Effects for enhancement are pronounced in the regions of the brain associated with making and consolidating associational memories—the hippocampus and the cerebral cortex. Anti-oxidants improve cognitive performance on memory tests for old dogs, but not young dogs (Cotman et al., 2002; Siwak et al., 2005). Data from the brains of both old dogs and old rodents show that dietary enhancements using anti-oxidants appear to work best when they are accompanied by cognitive enhancement that is an intensive part of the daily routine (Milgram et al., 2002, 2004; Nippak et al., 2007; Opii et al., 2008; Roudebush et al., 2005; Siwak et al., 2005; Wedekind et al., 2002). For young dogs, such enhancement may be ongoing because of their activity levels. As activity levels wane, old dogs may be more at risk for cognitive degeneration associated with a lack of stimulation of complex social tasks and problem solving. We overlook such effects all the time in patients, and part of routine exams should be to assess the cognitive stimulation and exercise available to the patient.

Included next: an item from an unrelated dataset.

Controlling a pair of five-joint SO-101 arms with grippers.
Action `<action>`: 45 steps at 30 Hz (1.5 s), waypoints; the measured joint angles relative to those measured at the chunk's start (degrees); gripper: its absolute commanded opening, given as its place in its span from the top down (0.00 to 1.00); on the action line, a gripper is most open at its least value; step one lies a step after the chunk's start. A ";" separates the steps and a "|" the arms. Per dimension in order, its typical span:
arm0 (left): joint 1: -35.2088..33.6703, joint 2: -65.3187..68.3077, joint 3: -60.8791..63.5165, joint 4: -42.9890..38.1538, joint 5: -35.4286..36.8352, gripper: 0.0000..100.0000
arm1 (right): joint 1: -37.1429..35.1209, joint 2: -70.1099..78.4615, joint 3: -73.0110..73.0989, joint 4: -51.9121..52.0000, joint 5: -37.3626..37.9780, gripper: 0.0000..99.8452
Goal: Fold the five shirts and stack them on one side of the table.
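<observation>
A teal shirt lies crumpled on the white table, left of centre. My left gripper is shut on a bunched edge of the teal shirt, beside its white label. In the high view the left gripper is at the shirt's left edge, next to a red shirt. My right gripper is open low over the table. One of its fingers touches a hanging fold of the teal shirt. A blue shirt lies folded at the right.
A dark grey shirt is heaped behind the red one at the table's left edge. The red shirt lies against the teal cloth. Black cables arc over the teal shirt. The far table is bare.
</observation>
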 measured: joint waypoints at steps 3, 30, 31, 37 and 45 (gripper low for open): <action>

Astrocytes are responsible for de novo synthesis of two neurotransmitters: glutamate and d-serine (Dienel and Cruz, 2006). Glutamate, the excitatory neurotransmitter that is responsible for an estimated 85% of synaptic activity, appears also to be essential in metabolic activity of the brain. Glutamate may be responsible for energy regulation by affecting neurovascular exchange (Magistretti, 2009). Glutamate has as its signaling targets the synapse, astrocytes, and intra-parenchymal capillaries.

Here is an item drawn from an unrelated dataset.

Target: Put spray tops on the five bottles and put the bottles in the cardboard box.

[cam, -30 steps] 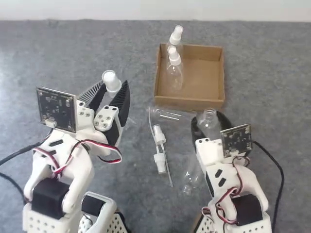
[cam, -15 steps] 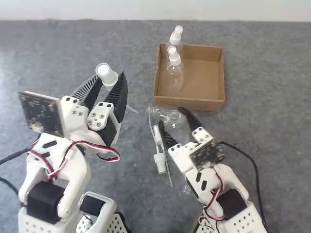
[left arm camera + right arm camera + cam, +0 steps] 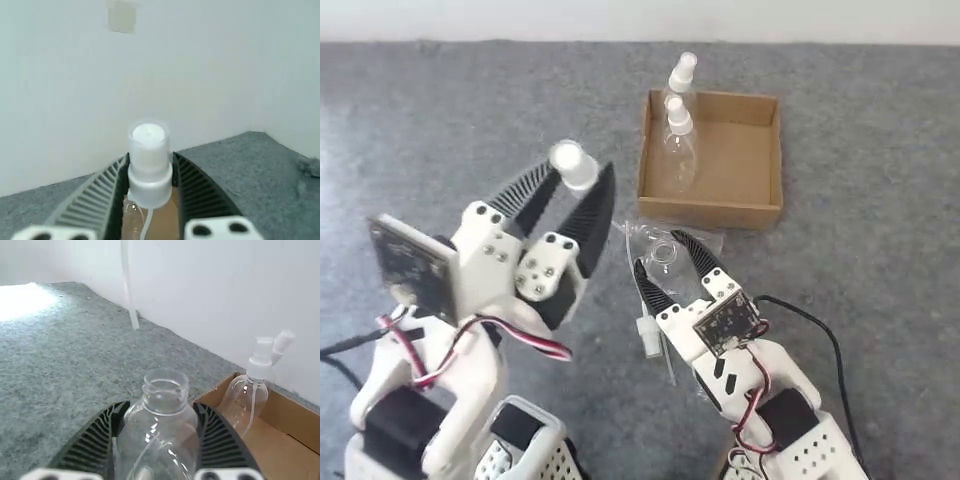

In normal brain function, glutamate effects its signaling by altering flow of calcium and sodium ions. Postsynaptically, it modifies the permeability of N-methyl-d-aspartic acid (NMDA) receptors to sodium and calcium and the alpha-amino-5-hydroxy-3-methyl-4-isoxazole propionic acid (AMPA) receptors to sodium; presynaptically, it affects NMDA receptors and metabotropic receptors via calcium. This interaction is what causes an excitatory postsynaptic potential. Glutamate activity is also thought to be involved in pathological conditions in which excitatory sensitivity has been implicated (e.g., strokes, impulsively aggressive states, cortical and hippocampal epileptogenic activity). In both normal and pathological conditions, the main effect of glutamate is on excitability and synaptic plasticity.

Glutamate also affects astrocytes, which are non-neuronal cells (Magistretti, 2009). Glutamate transporters appear to use the sodium gradient to facilitate glutamate uptake by astrocytes. More recent anatomical studies show that astrocytic processes ensheath intra-parenchymal capillaries and synapses and that many of these processes have receptors and reuptake sites for neurotransmitters. It is these findings that allow glutamate to act as a metabolic intermediary. In short, glutamate stimulates the conversion of glucose into lactate in astrocytes.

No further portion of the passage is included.